Lire : Norman Cohn « Les Fanatiques de l’Apocalypse »




Quoi de commun entre le nazisme et le communisme ? C’est autour de cette analogie provocante, sur laquelle plus d’un « penseur » a trébuché, que Norman Cohn fonde la préface de son ouvrage de référence, Les Fanatiques de l’Apocalypse, paru pour la première fois en 1957. Ce classique, republié en 2010 en une très belle édition par la maison belge Aden, se propose avec brio d’étudier les mouvements millénaristes révolutionnaires actifs du XIe au XVIe siècle, comme l’indique son sous-titre.

De la croisade des pauperes à la guerre des paysans allemands, l’historien britannique nous offre une saisissante et érudite vue d’ensemble des mouvements étiquetés hérétiques qui ont secoué l’Europe du bas Moyen Âge pendant près de 500 ans. Cette étude de l’eschatologie chrétienne (discours sur le sort ultime du monde) doit s’entendre dans le sens premier du terme « Apocalypse », c’est-à-dire la révélation, l’établissement d’une société millénariste ou éternelle pleine de félicité. Mais rien n’étant si simple, cet avènement du paradis terrestre doit nécessairement être précédé par une période de troubles et de grands malheurs, creuset d’une purge salvatrice, rédemptrice, ne laissant jouir de l’Eden qui en accouchera qu’une minorité d’élus choisis par Dieu. Ce terrible combat contre le Mal, personnifié par l’Antéchrist, trouve bien évidemment ses racines dans les textes judéo-chrétiens apocalyptiques intégrés à l’Ancien Testament.

Cette vision messianique et eschatologique du déroulement de l’histoire peut effectivement s’apparenter, par certains aspects, aux totalitarismes du XXe siècle, qu’ils se revendiquent du fascisme ou d’un soi-disant communisme. Mais l’intérêt de l’étude n’est pas là.

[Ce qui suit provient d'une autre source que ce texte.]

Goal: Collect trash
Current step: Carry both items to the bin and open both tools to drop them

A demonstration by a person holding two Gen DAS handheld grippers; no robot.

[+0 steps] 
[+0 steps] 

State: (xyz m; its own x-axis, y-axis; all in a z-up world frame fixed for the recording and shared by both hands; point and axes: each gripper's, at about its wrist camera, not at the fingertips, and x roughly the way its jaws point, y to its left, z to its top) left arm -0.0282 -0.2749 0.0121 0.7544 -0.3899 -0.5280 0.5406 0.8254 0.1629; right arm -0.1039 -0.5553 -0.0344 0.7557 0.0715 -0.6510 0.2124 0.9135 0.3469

Norman Cohn s’intéresse à ceux de ces mouvements, loin d’être marginaux, qu’il qualifie de « révolutionnaires ». Car, en effet, derrière le vernis religieux explicable par l’emprise de l’Église romaine sur les mentalités médiévales, beaucoup de ces mouvements devaient leur popularité à la critique de l’autoritarisme de la hiérarchie ecclésiastique ainsi qu’à la mise en avant de revendications sociales allant jusqu’à réclamer l’égalité parfaite des conditions économiques et sociales. La volonté d’un paradis sur Terre en somme, prenant pour modèle le mythique communisme des premiers chrétiens (« Tous les croyants mettent en commun tout ce qu’ils ont. Ils vendent leurs propriétés, ils partagent l’argent entre tous, et chacun reçoit ce qui lui est nécessaire » – Actes des Apôtres 2, 43-46).

L’auteur explique alors cette agitation sociale, qui trouva son point culminant au début du XVIe siècle avec l’aile radicale de la Réforme protestante, par les grands bouleversements – développement pré-industriel et urbain – qui touchèrent l’Europe durant ces quelques siècles. Ainsi, pour citer Marx, « la critique de la religion est donc, en germe, la critique de cette vallée des larmes dont la religion est l’auréole ».

Julien (AL Strasbourg)

 Norman Cohn, Les Fanatiques de l’apocalypse – Courants millénaristes révolutionnaires du XIe au
XVIe siècle,

éd. Aden, 2010,
473 pages,
28 euros (sur le site de l’éditeur).